Les marchés de l’énergie face à une surabondance
Le pétrole brut a chuté de près de 20 % en 2025 alors que l’OPEP+ augmentait la production et que la production américaine progressait. Pour 2026, les risques de baisse dominent — Goldman Sachs et JPMorgan voient des scénarios de surabondance comme probables.
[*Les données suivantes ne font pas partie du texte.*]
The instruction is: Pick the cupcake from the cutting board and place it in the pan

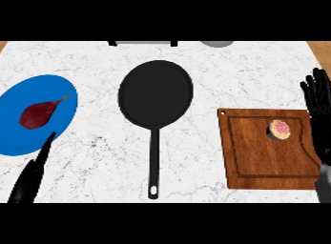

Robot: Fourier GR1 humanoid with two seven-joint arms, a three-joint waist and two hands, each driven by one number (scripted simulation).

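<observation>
Looking steeply down in the head view, the white marble counter (pixel 90 157) carries three main things in a row. At the right lies a brown wooden cutting board (pixel 263 167), and the cupcake (pixel 281 129), with pink icing, sits on it near its upper right corner. In the middle is a black frying pan (pixel 156 93), its bowl bare and its long handle (pixel 154 162) pointing toward the lower edge. The pan is well apart from the cupcake. At the left is a blue plate (pixel 13 128) with a dark red, pear-shaped vegetable (pixel 39 114) on it.

The right hand (pixel 327 119) stands at the right edge beside the board, fingers straight and spread, holding nothing. The left hand (pixel 30 178) shows edge-on at the lower left, fingers straight, their tip overlapping the plate's lower rim, also holding nothing.
</observation>
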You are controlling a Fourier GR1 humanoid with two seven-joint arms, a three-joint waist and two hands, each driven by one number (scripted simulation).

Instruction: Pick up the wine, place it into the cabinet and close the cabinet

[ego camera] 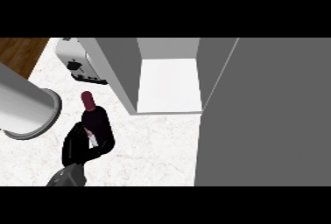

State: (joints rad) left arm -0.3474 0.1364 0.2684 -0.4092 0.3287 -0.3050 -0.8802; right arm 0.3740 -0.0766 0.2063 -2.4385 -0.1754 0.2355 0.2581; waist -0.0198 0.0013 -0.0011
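Nearest, the left hand (81,148) comes in from the lower edge, well left of the cabinet (169,83), with its fingers curled round the dark body of the wine (97,120). The bottle's red-capped neck points away from the robot, toward the cabinet's left wall. Whether the bottle touches the marble bench (155,144) I cannot tell. The cabinet door (271,113) stands open at the cabinet's right side, and the white inside shows. Left of the cabinet, beyond the wine, lies a grey cylinder (26,109). Farther back, just beside the cabinet's left wall, stands a toaster (79,61).
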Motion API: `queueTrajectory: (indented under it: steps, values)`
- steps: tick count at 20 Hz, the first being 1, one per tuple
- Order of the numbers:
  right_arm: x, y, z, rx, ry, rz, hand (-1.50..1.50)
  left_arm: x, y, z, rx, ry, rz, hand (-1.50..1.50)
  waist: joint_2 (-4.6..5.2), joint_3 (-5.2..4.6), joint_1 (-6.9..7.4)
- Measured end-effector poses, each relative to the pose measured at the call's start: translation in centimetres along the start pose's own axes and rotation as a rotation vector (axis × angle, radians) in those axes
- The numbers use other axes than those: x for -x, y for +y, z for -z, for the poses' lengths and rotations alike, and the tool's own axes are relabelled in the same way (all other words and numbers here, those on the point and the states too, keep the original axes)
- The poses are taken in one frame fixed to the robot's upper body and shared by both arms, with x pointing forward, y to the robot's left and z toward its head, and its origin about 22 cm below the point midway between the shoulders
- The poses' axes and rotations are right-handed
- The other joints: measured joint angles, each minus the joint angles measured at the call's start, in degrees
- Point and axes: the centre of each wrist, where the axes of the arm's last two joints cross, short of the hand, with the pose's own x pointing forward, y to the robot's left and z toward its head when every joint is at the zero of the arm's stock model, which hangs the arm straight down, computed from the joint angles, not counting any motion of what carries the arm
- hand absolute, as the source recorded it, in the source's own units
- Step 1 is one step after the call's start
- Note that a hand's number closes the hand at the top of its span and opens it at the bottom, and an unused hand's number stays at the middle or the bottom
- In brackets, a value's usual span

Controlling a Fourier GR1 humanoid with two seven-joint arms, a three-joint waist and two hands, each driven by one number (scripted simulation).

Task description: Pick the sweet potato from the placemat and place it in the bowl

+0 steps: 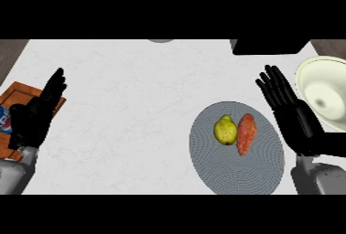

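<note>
The sweet potato [246, 134] lies on the round grey placemat [233, 171], long axis running roughly from the worktop's near edge toward its far edge. It sits a little right of the mat's middle. A yellow-green pear [225, 130] lies just beside it on the left, so close that the two seem to touch. The placemat sits in the near right part of the white worktop [135, 100].

To the right of the mat, the right hand [300, 123] hovers with fingers straight and spread, holding nothing. It is near the sweet potato but apart from it. Beyond that hand, at the worktop's right edge, stands the cream bowl [312, 73], with nothing visible in it.

At the left edge the left hand [30, 121] rests open, fingers up, over a wooden board [19, 97] that carries a blue-and-red item [3, 119] too cut off to name. A black object [270, 45] sits at the far right corner.

The pick appears not yet begun, so this looks like the approach. The next move calls for the right hand to shift left over the sweet potato and close across its narrow width, with fingers on the side away from the pear so the fruit is not nudged. Then comes a lift and a short carry rightward to the bowl.
</note>
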Motion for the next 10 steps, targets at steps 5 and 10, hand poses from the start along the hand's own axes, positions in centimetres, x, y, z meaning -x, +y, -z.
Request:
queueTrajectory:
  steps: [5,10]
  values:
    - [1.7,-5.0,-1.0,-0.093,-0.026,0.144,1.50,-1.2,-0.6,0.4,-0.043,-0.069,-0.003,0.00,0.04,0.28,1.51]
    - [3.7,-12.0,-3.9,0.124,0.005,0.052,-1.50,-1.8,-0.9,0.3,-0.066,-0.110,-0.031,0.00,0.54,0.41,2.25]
Goldman Sachs prévoit une moyenne du WTI à 52 USD/baril, avec le Brent à 56 USD/baril. Le scénario comparable de JPMorgan place le WTI autour de 54 USD et le Brent à environ 58 USD, sous réserve d’un excédent persistant d’offre et d’une croissance mondiale de la demande plus faible.
La conclusion
2026 présente un paysage complexe où l’inflation, la disruption technologique et la dynamique des devises façonneront les rendements. Les refuges traditionnels comme l’or attirent le capital, les pionniers de la cryptomonnaie misent sur l’adoption institutionnelle via la tokenisation, et les actions restent soutenues par l’investissement dans l’intelligence artificielle. La volatilité des devises et la surabondance d’énergie complètent le tableau — un marché nécessitant une navigation prudente à travers plusieurs classes d’actifs.